These are short stories put up each Friday that you can read for free. By the next Friday the post will be taken down and a new one will go up.
William Brock sat at the desk in his command tent and looked out the open front onto the wide plain below, a river in the distance. Brock had brown hair with a tinge of red in it, a straight nose, kind mouth, and keen eyes. His brows were thick and arched upward in a perpetual look of invitation, curiosity, and adventure. It was the latter that Brock owed much of his entrepreneurial success to, and the reason he’d come this far south, into American lands.
This area of the Upper Missouri had proven quite the coup for the company men, the trappers that brought in the furs that Brock in turn sold to traders heading west. It was a lucrative arrangement, one that’d just started up recently. Typically furs would go east to Montreal and then onward further to ships on the coast.
From there it’d be across the Atlantic to London or Paris or Madrid…depending on which nations weren’t fighting and could therefore trade. Lately that arrangement had changed, though. Now, with more British military in the area, Hudson’s Bay Company men, North West Company men, as well as the independent explorers, new routes were opening up, and new markets with them. Already the Russian, Dutch, and Swedish were trading on the Pacific, the Russian especially.
The Americans were just started to get there as well, though they had to take their ships all the way around the tip of South America, coming back up the 13,000 miles in an arduous, 26,000-long journey. All of that was taking place because of one nation – the Chinese. They were the hardest traders there were and getting their tea from them was always a difficult task. Furs and pelts and other fashionable fineries did that, however, and Brock hoped to capitalize on that. He needed to capitalize on it, as the latest letter from his younger brother back East had made abundantly clear.
Brock frowned as he picked up the letter from his brother Isaac. The younger Brock was a Brigadier General in the King’s Army, had been for the past four years. He’d come by that rank – as well as that of lieutenant, captain and colonel – because William had purchased them for him. He’d been able to do that at the time because his ship-trading business in the North Sea, Baltic, and across the Channel had been doing so well. War and weather changed that, however, and it’d changed the Brock family finances as well.

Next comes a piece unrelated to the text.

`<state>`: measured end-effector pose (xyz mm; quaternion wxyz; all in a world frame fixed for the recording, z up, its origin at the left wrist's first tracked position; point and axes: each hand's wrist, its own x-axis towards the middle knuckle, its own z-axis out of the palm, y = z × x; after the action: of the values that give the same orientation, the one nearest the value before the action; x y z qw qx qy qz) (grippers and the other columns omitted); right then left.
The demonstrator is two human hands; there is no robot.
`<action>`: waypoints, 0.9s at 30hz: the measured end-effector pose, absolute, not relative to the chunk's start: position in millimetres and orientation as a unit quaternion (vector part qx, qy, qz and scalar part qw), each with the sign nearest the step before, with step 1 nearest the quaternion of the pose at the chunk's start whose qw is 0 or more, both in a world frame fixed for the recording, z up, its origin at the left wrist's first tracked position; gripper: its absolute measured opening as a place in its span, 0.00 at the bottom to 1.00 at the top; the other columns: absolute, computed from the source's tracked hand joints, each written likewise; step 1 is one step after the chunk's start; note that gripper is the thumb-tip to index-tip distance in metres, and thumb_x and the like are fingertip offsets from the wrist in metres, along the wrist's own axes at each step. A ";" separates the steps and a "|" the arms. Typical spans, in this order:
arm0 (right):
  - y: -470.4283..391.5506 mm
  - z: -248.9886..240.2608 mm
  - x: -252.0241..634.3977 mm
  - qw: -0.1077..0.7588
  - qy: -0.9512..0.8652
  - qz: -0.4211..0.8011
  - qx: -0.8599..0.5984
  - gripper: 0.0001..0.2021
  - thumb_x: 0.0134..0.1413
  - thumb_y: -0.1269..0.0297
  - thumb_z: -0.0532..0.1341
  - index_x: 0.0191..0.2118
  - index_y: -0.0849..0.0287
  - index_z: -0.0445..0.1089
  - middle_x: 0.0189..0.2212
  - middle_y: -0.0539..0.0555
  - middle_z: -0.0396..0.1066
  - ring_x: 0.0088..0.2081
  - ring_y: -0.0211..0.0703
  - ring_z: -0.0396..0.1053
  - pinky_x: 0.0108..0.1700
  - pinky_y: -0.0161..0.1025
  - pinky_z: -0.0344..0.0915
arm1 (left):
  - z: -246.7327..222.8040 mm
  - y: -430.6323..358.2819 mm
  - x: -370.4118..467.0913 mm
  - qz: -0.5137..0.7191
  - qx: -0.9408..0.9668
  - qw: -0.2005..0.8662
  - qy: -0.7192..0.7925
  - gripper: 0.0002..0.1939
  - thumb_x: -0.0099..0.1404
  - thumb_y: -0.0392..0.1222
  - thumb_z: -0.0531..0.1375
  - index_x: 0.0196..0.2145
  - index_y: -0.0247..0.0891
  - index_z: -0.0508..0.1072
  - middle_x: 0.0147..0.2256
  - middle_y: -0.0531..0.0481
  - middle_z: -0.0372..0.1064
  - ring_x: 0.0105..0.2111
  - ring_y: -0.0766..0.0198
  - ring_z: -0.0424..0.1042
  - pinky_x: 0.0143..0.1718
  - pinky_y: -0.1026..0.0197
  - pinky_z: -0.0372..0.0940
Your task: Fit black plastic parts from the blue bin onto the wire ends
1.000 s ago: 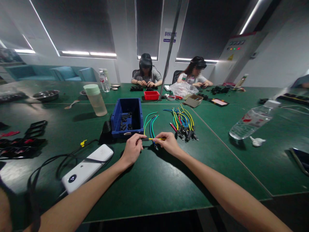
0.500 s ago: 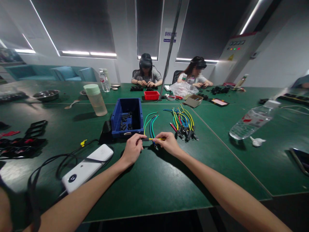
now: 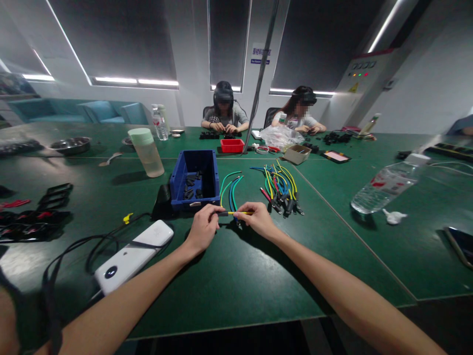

From financial princes to penniless paupers nearly overnight. Brock had escaped the worst of his creditors by fleeing overseas, to Upper Canada, the same area his brother Isaac was rising to command in. If he wanted to rise further, or keep the favor of his commissions, the elder Brock knew that he’d have to raise his finances once again. Isaac’s military pay wasn’t enough to cover the lavish excesses that were expected of him, and being in America, there was only one real way to come to money quickly, and that was furs.
William stared out at the wide open plain, looked at that river in the distance. The North West Company men he had working for him were doing well bringing in the furs, but it still wasn’t enough. Just the year before he’d needed to come up with £3,000 and fast. That’d been when he was still along the Souris River, still in good communication lines.
He’d missed that deadline, missed it by moving south into American territory. There was supposed to be good trapping, and there was, but there’d been danger as well. His Iroquois allies had suffered dearly, and Brock had lost much of their trust because of it. He figured they were even, as they’d lost him face and credit back East. The £3,000 payment missed, the sum had quickly ballooned to £5,000, what with Isaac’s expenses, his own, and the cost of getting the furs to market. Brock needed money, therefore, he needed it badly.